Test (100 pts.), cumulative through Chapter 11. There will be no clock
problems, but anything else from the entire year is fair game, including the
angle-arc material (Half SAD, power theorems, etc.) that some people never
fully learned from Chapter 10. Most of the test, however, will focus on
Chapter 11.
Educational fun: Here is the area puzzle we
worked on yesterday. Print it out, cut it apart, and put it back
together! If you get stuck and can’t solve the puzzle, you can use the
cryptic symbols in the middle of each piece to match up against the original
.PDF file.
You will probably want to make a list of area formulas to memorize.
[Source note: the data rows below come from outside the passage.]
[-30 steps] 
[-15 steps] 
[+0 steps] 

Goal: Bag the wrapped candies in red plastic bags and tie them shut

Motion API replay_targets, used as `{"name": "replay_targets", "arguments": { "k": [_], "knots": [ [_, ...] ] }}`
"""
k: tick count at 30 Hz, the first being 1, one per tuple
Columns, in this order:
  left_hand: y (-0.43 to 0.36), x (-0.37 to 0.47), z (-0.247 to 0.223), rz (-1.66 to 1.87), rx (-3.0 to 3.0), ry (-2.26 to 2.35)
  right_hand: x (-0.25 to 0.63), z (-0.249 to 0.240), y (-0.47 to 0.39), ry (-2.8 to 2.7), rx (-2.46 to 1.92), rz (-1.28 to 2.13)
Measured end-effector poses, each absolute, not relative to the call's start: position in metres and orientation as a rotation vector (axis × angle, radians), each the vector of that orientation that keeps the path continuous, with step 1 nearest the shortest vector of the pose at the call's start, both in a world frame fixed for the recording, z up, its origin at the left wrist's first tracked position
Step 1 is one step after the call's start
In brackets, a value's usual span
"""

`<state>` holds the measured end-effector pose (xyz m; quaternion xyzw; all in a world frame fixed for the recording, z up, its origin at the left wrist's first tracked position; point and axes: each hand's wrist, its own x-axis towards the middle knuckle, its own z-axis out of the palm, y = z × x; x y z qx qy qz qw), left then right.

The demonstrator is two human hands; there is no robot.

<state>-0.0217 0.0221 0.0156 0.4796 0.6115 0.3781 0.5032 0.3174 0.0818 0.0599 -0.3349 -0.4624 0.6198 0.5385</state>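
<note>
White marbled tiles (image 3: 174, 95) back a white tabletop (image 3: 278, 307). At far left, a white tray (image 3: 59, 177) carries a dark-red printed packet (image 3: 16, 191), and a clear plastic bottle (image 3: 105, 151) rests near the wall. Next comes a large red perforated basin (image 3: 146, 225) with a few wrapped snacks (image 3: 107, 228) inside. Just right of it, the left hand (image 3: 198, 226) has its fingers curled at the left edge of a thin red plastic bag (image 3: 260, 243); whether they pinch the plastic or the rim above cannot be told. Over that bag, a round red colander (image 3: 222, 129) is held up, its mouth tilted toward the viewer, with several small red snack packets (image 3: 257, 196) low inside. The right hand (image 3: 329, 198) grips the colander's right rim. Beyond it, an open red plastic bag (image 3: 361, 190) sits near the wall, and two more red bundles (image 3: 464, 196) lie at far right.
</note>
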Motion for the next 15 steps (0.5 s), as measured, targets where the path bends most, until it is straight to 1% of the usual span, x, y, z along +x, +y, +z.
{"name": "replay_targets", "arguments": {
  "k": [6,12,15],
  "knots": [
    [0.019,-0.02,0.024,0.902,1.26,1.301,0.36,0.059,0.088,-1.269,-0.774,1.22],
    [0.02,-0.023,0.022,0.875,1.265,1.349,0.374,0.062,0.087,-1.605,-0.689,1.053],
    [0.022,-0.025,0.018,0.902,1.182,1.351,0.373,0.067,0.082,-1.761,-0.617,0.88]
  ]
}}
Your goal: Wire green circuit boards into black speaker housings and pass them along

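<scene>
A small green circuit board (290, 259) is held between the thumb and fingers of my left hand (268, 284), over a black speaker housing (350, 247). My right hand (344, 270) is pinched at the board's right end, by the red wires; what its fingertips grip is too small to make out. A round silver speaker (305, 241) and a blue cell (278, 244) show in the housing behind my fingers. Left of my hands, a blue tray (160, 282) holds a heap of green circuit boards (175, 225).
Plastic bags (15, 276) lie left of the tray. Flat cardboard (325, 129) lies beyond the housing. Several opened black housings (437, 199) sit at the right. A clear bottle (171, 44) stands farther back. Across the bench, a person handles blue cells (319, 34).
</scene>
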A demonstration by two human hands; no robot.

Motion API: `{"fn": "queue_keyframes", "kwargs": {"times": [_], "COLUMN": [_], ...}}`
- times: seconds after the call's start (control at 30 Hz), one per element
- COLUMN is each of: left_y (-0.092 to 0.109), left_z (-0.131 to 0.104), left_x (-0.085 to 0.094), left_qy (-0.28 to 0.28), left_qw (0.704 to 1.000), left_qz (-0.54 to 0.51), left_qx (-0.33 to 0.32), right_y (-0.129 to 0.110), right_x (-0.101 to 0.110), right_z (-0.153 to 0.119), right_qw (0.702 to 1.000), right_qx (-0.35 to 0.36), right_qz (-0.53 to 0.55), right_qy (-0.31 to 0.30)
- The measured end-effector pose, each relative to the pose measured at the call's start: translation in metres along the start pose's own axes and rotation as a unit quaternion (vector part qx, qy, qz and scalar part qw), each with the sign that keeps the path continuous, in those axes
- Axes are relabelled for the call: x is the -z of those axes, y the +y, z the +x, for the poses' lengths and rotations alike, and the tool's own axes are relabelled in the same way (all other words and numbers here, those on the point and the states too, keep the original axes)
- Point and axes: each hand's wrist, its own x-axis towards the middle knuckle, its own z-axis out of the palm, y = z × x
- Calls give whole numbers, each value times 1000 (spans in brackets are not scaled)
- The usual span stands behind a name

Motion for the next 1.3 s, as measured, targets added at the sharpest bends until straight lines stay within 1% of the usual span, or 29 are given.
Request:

Memorization
is an important part of training your brain, but in the interest of kindness,
I will allow you to write any three (3) formulas you wish on a 3" x
5" note card (or a 3" x 5" piece of plain paper) that you may
use during the test. Note that some formulas (e.g., square or rectangle) are
redundant, since there are other formulas that already cover the same
concept. Since every square is a parallelogram, and since every rectangle is
a parallelogram, the bh
formula works for squares and rectangles. Also, the formula for
equilateral triangles need not be memorized, since you can always re-derive
it in a jiffy from your 30°-60°-90° facts, or even (believe it or not) from the  regular polygon
formula.
Note: You do not need to memorize Brahmagupta’s formula, nor do you need to list it on your
card. If Brahmagupta’s formula appears on the test
at all, it will be provided for you.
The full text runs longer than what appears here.